Jay Brown, Treasurer
 
Crown Castle International Corp.
 
713-570-3000
 



CROWN CASTLE ANNOUNCES PRICING ON CASH
TENDER OFFER FOR 4% CONVERTIBLE SENIOR NOTES


December 3, 2004 - HOUSTON, TEXAS - Crown Castle International Corp. (NYSE: CCI) (the “Company”) announced today the pricing for its cash tender offer for any and all of its outstanding 4% Convertible Senior Notes due 2010 (CUSIP No. 228227AT1) (the “Convertible Notes”).
 
The tender offer is being made upon the terms and conditions in the Offer to Purchase and related Letter of Transmittal dated November 8, 2004. The tender offer will expire at midnight, New York City time, on December 7, 2004, unless extended or terminated (the “Expiration Date”). Tenders of the Convertible Notes may be withdrawn at any time prior to the Expiration Date.
 
The purchase price for each $1,000 principal amount of Convertible Notes was determined pursuant to the pricing formula set forth in the Offer to Purchase, that is based upon the volume-weighted average price of the Company’s common stock, subject to a minimum price of $750.00 and a maximum price of $1,795.05 per $1,000 principal amount of Convertible Notes, plus accrued and unpaid interest through, but excluding, the date of purchase.
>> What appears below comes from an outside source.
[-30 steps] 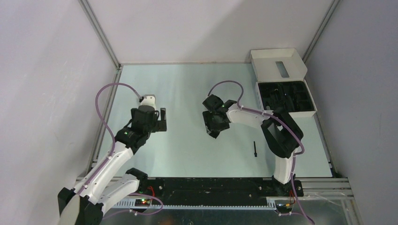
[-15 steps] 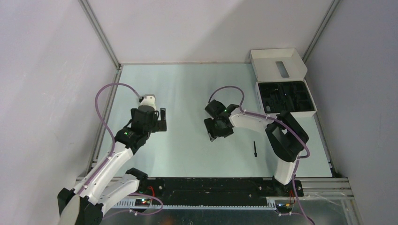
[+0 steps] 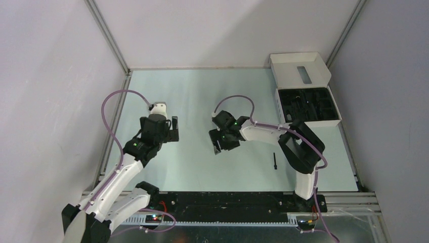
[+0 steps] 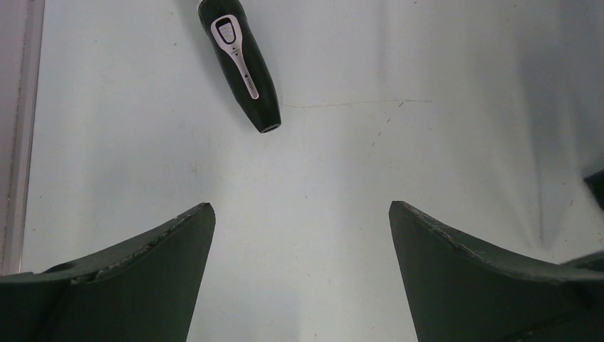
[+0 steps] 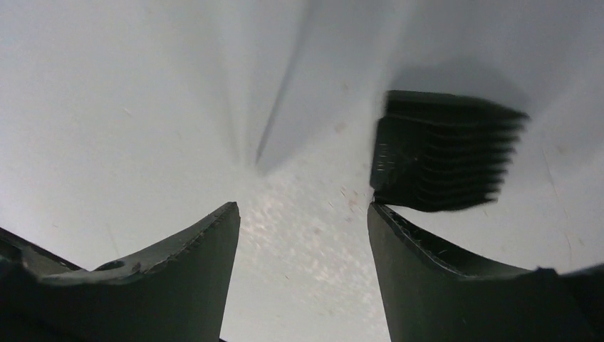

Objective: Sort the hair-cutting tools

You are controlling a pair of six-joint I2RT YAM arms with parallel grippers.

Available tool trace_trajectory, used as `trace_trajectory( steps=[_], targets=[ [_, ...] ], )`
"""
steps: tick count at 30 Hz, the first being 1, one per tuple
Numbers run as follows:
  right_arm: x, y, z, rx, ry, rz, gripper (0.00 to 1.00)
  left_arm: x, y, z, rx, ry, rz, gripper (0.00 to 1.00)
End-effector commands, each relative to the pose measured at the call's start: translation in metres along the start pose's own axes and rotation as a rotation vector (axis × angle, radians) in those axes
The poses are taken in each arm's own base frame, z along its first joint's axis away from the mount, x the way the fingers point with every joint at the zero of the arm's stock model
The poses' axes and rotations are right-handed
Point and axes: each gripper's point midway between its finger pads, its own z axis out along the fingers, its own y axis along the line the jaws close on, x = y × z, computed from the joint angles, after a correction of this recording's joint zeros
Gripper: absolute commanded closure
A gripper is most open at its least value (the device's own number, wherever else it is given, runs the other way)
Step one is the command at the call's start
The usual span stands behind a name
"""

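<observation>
In the left wrist view a black hair clipper (image 4: 242, 60) with a silver-grey front lies flat on the table, far ahead of my left gripper (image 4: 300, 206). That gripper is wide open, with only bare table between its fingers. A black comb attachment (image 5: 445, 149) lies just beyond the right fingertip (image 5: 384, 217) of my right gripper (image 5: 303, 206), outside the jaws. This gripper is open and holds nothing. From above, the right gripper (image 3: 218, 144) hangs over the table's middle and the left gripper (image 3: 174, 129) stays left of it. A thin black stick brush (image 3: 274, 161) lies near the right arm.
A white box lid (image 3: 300, 68) stands at the back right, and a black tray (image 3: 308, 104) with dark pieces in it sits just in front of it. Metal rails edge the table (image 3: 202, 91) on the left and right. Purple cables loop above both wrists.
My right gripper has swung left and slightly nearer across the table, and its jaws have opened a little. The left arm has not moved.
</observation>
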Motion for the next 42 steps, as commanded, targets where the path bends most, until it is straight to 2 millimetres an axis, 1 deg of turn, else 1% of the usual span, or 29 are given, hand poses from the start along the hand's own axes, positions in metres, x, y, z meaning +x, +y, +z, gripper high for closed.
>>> trace_trajectory(
  steps=[1,4,5,6,7,9,10,11,13,14,15,17,18,19,21,23,25,30,33,35,37,42],
  targets=[
    [-0.029,0.023,0.023,-0.065,-0.069,-0.024,0.29,-0.015,0.003,-0.005,-0.016,-0.053,-0.004,0.0],
    [-0.051,0.026,0.025,-0.052,-0.109,-0.087,0.29,-0.016,0.004,-0.005,-0.022,-0.056,-0.007,0.0],
    [-0.062,0.032,0.024,-0.057,-0.127,-0.103,0.29,-0.017,0.005,-0.005,-0.022,-0.057,-0.008,0.0],
    [-0.067,0.033,0.022,-0.055,-0.134,-0.136,0.29,-0.016,0.005,-0.005,-0.025,-0.057,-0.007,0.0],
    [-0.078,0.036,0.018,-0.055,-0.147,-0.171,0.29,-0.017,0.006,-0.006,-0.026,-0.059,-0.009,0.0],
    [-0.091,0.039,0.008,-0.054,-0.168,-0.243,0.28,-0.017,0.007,-0.007,-0.032,-0.06,-0.009,0.0],
    [-0.093,0.039,0.004,-0.048,-0.167,-0.27,0.28,-0.017,0.007,-0.007,-0.035,-0.061,-0.009,0.0],
    [-0.1,0.037,-0.002,-0.032,-0.19,-0.323,0.27,-0.018,0.008,-0.007,-0.04,-0.065,-0.01,0.0],
    [-0.102,0.029,-0.01,-0.004,-0.195,-0.407,0.25,-0.019,0.01,-0.009,-0.045,-0.072,-0.015,0.0],
    [-0.099,0.022,-0.01,0.009,-0.185,-0.437,0.25,-0.02,0.01,-0.009,-0.046,-0.076,-0.017,0.0],
    [-0.099,0.017,-0.016,0.02,-0.189,-0.509,0.24,-0.021,0.011,-0.01,-0.049,-0.084,-0.021,0.0],
    [-0.096,0.005,-0.022,0.029,-0.177,-0.593,0.22,-0.022,0.013,-0.012,-0.054,-0.097,-0.027,0.0],
    [-0.094,-0.004,-0.026,0.03,-0.166,-0.607,0.22,-0.024,0.015,-0.014,-0.061,-0.111,-0.033,0.0],
    [-0.093,-0.007,-0.027,0.013,-0.156,-0.648,0.22,-0.025,0.017,-0.015,-0.067,-0.116,-0.036,0.0],
    [-0.095,-0.028,-0.032,0.029,-0.131,-0.666,0.24,-0.027,0.021,-0.017,-0.084,-0.134,-0.046,0.0],
    [-0.095,-0.04,-0.033,0.027,-0.117,-0.709,0.25,-0.028,0.025,-0.021,-0.096,-0.153,-0.058,0.0],
    [-0.09,-0.047,-0.034,0.005,-0.099,-0.765,0.25,-0.027,0.028,-0.026,-0.098,-0.162,-0.074,0.0],
    [-0.079,-0.048,-0.036,-0.103,-0.066,-0.885,0.25,-0.031,0.031,-0.041,-0.076,-0.193,-0.092,0.0],
    [-0.077,-0.057,-0.033,-0.088,-0.039,-0.908,0.25,-0.032,0.038,-0.047,-0.097,-0.219,-0.086,0.0],
    [-0.076,-0.061,-0.031,-0.1,-0.016,-0.904,0.25,-0.032,0.042,-0.047,-0.117,-0.239,-0.09,0.0],
    [-0.074,-0.061,-0.03,-0.117,0.001,-0.904,0.25,-0.031,0.044,-0.045,-0.128,-0.251,-0.102,0.0],
    [-0.067,-0.052,-0.022,-0.159,0.013,-0.927,0.26,-0.032,0.044,-0.043,-0.129,-0.263,-0.107,0.0]
  ],
)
Under the terms of the tender offer, the purchase price for each $1,000 principal amount of Convertible Notes will be the maximum purchase price under the pricing formula, which is $1,795.05 per $1,000 principal amount of Convertible Notes, plus accrued and unpaid interest through, but excluding, the date of purchase. The volume-weighted average price of the Company’s common stock during the averaging period contemplated by the pricing formula is $16.8746. The closing of the tender offer is conditioned upon the satisfaction of certain conditions described in the Offer to Purchase.
 
This press release is merely a notification of the pricing of the tender offer and is neither an offer to purchase nor a solicitation of an offer to sell the Convertible Notes. The tender offer is
 
 
 

 
 
     

 
 
being made only pursuant to the Offer to Purchase and related Letter of Transmittal dated November 8, 2004.
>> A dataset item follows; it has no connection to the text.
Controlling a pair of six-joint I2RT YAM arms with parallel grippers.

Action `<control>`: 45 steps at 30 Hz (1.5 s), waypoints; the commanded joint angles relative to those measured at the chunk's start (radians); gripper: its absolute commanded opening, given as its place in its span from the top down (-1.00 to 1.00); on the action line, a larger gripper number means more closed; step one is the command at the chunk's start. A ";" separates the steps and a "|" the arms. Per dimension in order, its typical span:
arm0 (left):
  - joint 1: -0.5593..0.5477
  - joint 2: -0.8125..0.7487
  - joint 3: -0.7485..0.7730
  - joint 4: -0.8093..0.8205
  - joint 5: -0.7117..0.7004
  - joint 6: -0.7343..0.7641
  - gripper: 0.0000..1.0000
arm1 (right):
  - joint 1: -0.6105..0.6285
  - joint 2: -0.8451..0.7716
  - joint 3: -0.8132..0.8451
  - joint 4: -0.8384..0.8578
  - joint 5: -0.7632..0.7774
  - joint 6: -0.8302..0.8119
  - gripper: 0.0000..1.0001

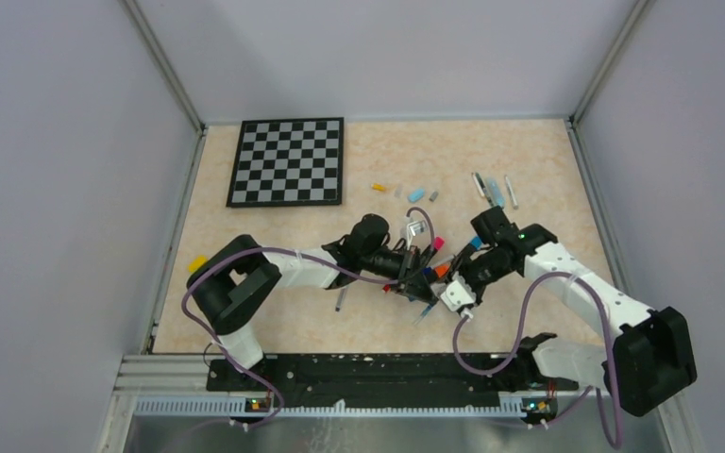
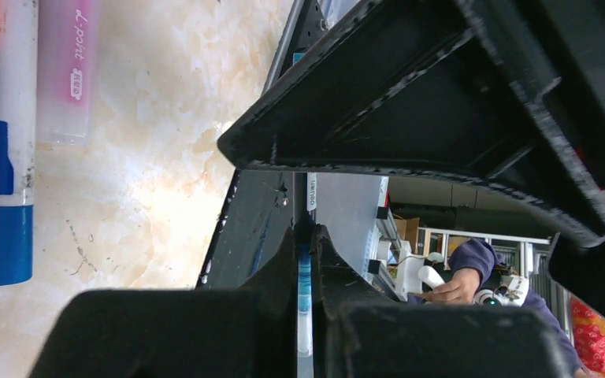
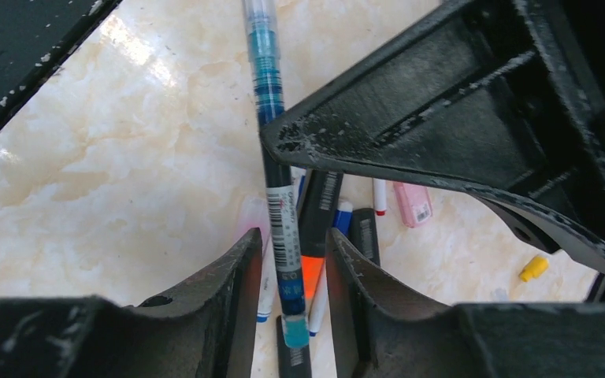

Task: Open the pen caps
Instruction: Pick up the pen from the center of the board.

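My left gripper (image 2: 305, 232) is shut on a thin pen (image 2: 305, 276) with a clear, blue-banded end. In the right wrist view this pen (image 3: 283, 228) runs down between the jaws of my right gripper (image 3: 291, 236), which stand apart and do not touch it; its teal end (image 3: 295, 332) sits low between them. In the top view both grippers, left (image 1: 415, 269) and right (image 1: 455, 276), meet over a pile of pens and markers (image 1: 431, 274). Loose caps lie behind: yellow (image 1: 378, 187), light blue (image 1: 416, 194), grey (image 1: 433, 196).
A chessboard (image 1: 288, 160) lies at the back left. Several thin pens (image 1: 493, 189) lie at the back right. A yellow block (image 1: 197, 263) sits at the left edge. A blue-and-white marker (image 2: 4, 157), a pink piece (image 3: 412, 203) and a yellow cap (image 3: 532, 268) lie nearby.
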 commanded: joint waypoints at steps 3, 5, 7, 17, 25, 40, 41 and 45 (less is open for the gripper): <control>-0.009 0.012 0.035 0.082 0.017 -0.025 1.00 | 0.041 0.003 -0.030 0.025 0.013 -0.027 0.42; -0.010 0.013 0.035 0.082 0.010 -0.027 1.00 | 0.043 0.001 -0.030 0.023 0.004 -0.026 0.50; -0.010 0.013 0.034 0.084 0.004 -0.029 1.00 | 0.045 -0.003 -0.030 0.021 -0.008 -0.025 0.61; -0.010 -0.024 0.000 0.099 -0.044 -0.035 0.68 | 0.045 -0.031 -0.043 -0.001 -0.075 -0.019 1.00; -0.009 -0.225 -0.079 0.039 -0.218 0.076 -0.12 | -0.025 -0.082 -0.056 -0.065 -0.228 0.031 1.00; -0.009 -0.692 -0.296 0.019 -0.657 0.247 -0.98 | -0.229 -0.204 -0.166 0.117 -0.492 0.554 1.00; -0.009 -0.714 -0.314 0.023 -0.676 0.245 -0.97 | -0.235 -0.203 -0.161 0.137 -0.498 0.612 1.00; -0.008 -0.803 -0.423 0.106 -0.750 0.205 -0.97 | -0.272 -0.204 -0.158 0.268 -0.513 0.871 1.00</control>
Holders of Convertible Notes should read the Tender Offer Statement on Schedule TO, the Offer to Purchase, related Letter of Transmittal and other tender offer documents filed with the Securities and Exchange Commission (the “SEC”) on November 8, 2004, and any subsequently filed amendments or exhibits thereto, because they contain important information. The Tender Offer Statement on Schedule TO, the Offer to Purchase, related Letter of Transmittal and other tender offer documents filed with the SEC may be obtained free of charge from the SEC’s website at www.sec.gov. Holders of Convertible Notes may also request copies of the Tender Offer Statement on Schedule TO, the Offer to Purchase, related Letter of Transmittal and other filed tender offer documents free of charge by contacting MacKenzie Partners, Inc., the Information Agent, by telephone at (800) 322-2885 (toll-free) or (212) 929-5500 (collect), or in writing to MacKenzie Partners, Inc., 105 Madison Avenue, New York, NY 10016, Attention: Steve Balet. Questions regarding the tender offer may be directed to The Bank of New York, the Depositary, at (212) 815-5920, or in writing to The Bank of New York, Corporate Trust Operatio ns, Reorganization Unit, 101 Barclay Street - 7 East, New York, NY 10286, Attention: Carolle Montreuil.
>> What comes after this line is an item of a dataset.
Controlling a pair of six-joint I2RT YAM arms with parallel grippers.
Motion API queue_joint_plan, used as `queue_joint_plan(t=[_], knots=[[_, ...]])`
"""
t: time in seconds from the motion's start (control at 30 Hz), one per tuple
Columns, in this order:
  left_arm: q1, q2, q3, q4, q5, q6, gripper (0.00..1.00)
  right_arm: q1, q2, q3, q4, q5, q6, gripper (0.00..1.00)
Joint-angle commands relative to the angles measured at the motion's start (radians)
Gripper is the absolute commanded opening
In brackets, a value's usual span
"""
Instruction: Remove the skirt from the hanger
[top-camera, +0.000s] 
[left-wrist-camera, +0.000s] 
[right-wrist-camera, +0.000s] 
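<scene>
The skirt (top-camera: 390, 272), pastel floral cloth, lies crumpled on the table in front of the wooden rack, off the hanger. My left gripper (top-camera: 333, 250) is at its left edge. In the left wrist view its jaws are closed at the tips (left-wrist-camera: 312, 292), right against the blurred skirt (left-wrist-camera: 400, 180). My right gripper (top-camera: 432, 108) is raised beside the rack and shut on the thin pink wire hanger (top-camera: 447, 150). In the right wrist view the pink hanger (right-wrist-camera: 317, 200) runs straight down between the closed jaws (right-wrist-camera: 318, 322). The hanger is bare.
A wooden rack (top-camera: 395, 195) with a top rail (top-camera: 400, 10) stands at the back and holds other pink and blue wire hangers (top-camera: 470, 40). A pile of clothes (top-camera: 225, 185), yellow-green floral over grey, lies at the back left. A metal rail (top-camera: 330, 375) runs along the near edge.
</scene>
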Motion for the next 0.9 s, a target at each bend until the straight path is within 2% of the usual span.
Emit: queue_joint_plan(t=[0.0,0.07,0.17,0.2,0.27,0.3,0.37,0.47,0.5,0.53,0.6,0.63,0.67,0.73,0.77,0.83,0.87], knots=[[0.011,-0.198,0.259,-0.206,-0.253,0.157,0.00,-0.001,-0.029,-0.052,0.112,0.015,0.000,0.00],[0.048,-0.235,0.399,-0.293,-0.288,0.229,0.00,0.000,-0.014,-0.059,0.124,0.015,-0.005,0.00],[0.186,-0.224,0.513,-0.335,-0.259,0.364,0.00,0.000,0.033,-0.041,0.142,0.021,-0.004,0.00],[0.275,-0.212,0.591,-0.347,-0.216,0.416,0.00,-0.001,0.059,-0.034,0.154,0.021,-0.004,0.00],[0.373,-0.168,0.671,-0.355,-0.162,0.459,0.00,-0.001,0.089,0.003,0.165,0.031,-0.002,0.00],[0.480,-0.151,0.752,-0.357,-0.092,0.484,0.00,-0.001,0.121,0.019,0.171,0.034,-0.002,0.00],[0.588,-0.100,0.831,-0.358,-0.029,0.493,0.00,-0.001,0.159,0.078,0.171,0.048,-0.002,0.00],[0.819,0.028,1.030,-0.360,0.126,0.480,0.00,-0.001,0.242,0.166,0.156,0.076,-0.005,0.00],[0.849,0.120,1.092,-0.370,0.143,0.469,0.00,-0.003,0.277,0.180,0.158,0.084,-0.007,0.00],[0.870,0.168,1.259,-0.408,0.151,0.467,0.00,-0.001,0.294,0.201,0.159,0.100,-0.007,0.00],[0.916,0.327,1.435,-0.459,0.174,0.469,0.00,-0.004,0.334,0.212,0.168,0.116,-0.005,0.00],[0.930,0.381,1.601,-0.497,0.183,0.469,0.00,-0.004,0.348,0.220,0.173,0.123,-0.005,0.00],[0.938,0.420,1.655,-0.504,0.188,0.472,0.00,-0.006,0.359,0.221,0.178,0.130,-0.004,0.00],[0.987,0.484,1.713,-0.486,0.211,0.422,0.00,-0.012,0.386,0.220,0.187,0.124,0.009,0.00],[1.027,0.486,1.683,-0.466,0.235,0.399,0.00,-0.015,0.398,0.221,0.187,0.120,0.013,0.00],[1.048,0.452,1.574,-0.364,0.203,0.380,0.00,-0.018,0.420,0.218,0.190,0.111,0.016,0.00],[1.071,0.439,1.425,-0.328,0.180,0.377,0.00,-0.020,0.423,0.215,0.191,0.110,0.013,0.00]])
This press release contains forward-looking statements that are based on our management's current expectations. Such statements include, but are not limited to, plans, projections and estimates regarding the terms of the tender offer relating to the Convertible Notes. Such forward-looking statements are subject to certain risks, uncertainties and assumptions, including prevailing market conditions and other factors. Should one or more of these risks or uncertainties materialize, or should underlying assumptions prove incorrect, actual results may vary materially from those expected. More information about potential risk factors which could affect our results is included in our filings with the SEC.